General Synod to consider resolution for full communion with United Church of Canada
Two years ago, the General Synod of the United Church of Christ voted to strengthen the denomination’s relationship with a neighboring church to the north. Now, the UCC and the United Church of Canada are on the doorstep of full communion between the two North American churches—a partnership in mission that would enhance the ministry of each denomination—fulfilling the promise the churches made in 2013.
Delegates of the UCC General Synod 2015 will be asked to approve a resolution for full communion with the United Church of Canada when the biennial gathering takes place June 26-30.
The two denominations look forward to a dynamic and growing relationship. “It is a mutual commitment to grow together toward a vision of the church that enriches our theological traditions, enhances service and mission, and deepens worship. The United Church of Canada and the United Church of Christ will find diverse expressions of what it means to live in full communion in Christ as we experience life together,” the resolution reads.
“The United Church of Christ and the United Church of Canada are the only two ‘United and Uniting’ churches in North America,” said the Rev. Geoffrey A. Black, UCC general minister and president. “The two have known of each other, we’ve worked together and we hold many things in common. But there has been no formal relationship.”
The Rev. Karen Georgia A. Thompson, UCC ecumenical and interfaith officer, said that “the vote we will take is a beginning that this agreement, once the United Church of Canada takes its vote, benefits both churches as we think about mission and life together in North America.”
A full communion is an agreement for two or more churches to recognize each others’ sacraments and the ordination of ministers, allowing them to be called by congregations of either denomination. This would be the UCC’s fourth full communion agreement and the first for the United Church of Canada, the largest Protestant denomination in Canada with about 3 million members in more than 3,500 congregations. The UCC has a full communion with the Christian Church (Disciples of Christ), a four-way Formula of Agreement with the Presbyterian Church (USA), the Reformed Church in America, and the Evangelical Lutheran Church in America, and a “Kirchengemeinshaft” with the Union of Evangelical Churches in Germany (UEK).
Both churches have common ecumenical partners and share similarities on their passion for social justice and peace, inclusion of LGBT people and ordination of women.
“They are a progressive voice for Christianity in Canada, just as we are a progressive voice for Christianity in the United States,” Black said.
The UCC and the United Church of Canada began a formal conversation in April 2012, when the UCC made a historical visit to the United Church of Canada’s offices in Toronto. The denominations have grown closer since, collaborating on the upcoming agreement. After a year of study and engagement, 12 representatives of both churches (six from each church) will bring a common document to both General Council 2015 and General Synod 2015.

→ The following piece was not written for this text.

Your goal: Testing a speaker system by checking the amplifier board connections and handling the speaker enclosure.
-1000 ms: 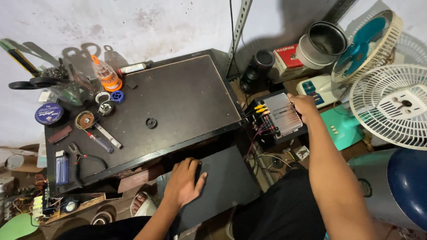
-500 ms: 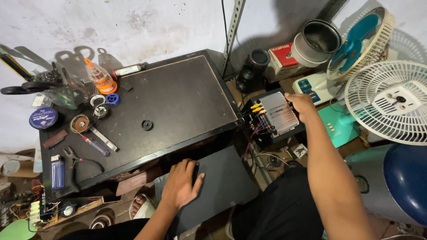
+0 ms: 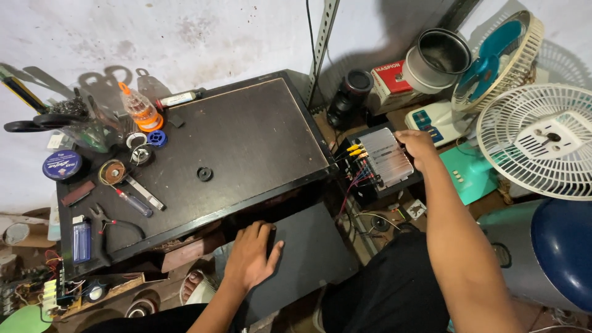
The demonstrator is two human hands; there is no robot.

“Many members of the United Church of Canada worship in UCC churches in Florida during the winter and when they are on vacation there, and many members of the UCC on the northern [U.S] border have fellowship and work together in common witness with churches from the United Church of Canada,” Black said. “One example, from my time as a conference minister in New York, is churches from the Black River-St. Lawrence Association—which is in northern New York and next to the border with Canada—often meet and worship with their Canadian counterparts.”
This specific resolution cannot be amended or altered when it comes to the floor, because both denominations must approve the same document. Delegates will be asked simply to vote in favor of or against the resolution. The 42nd General Council of the United Church of Canada meets in August in Corner Brook, Newfoundland, to approve the communion. Both churches then need to sign a formal document and have a joint liturgical celebration, planned for the fall.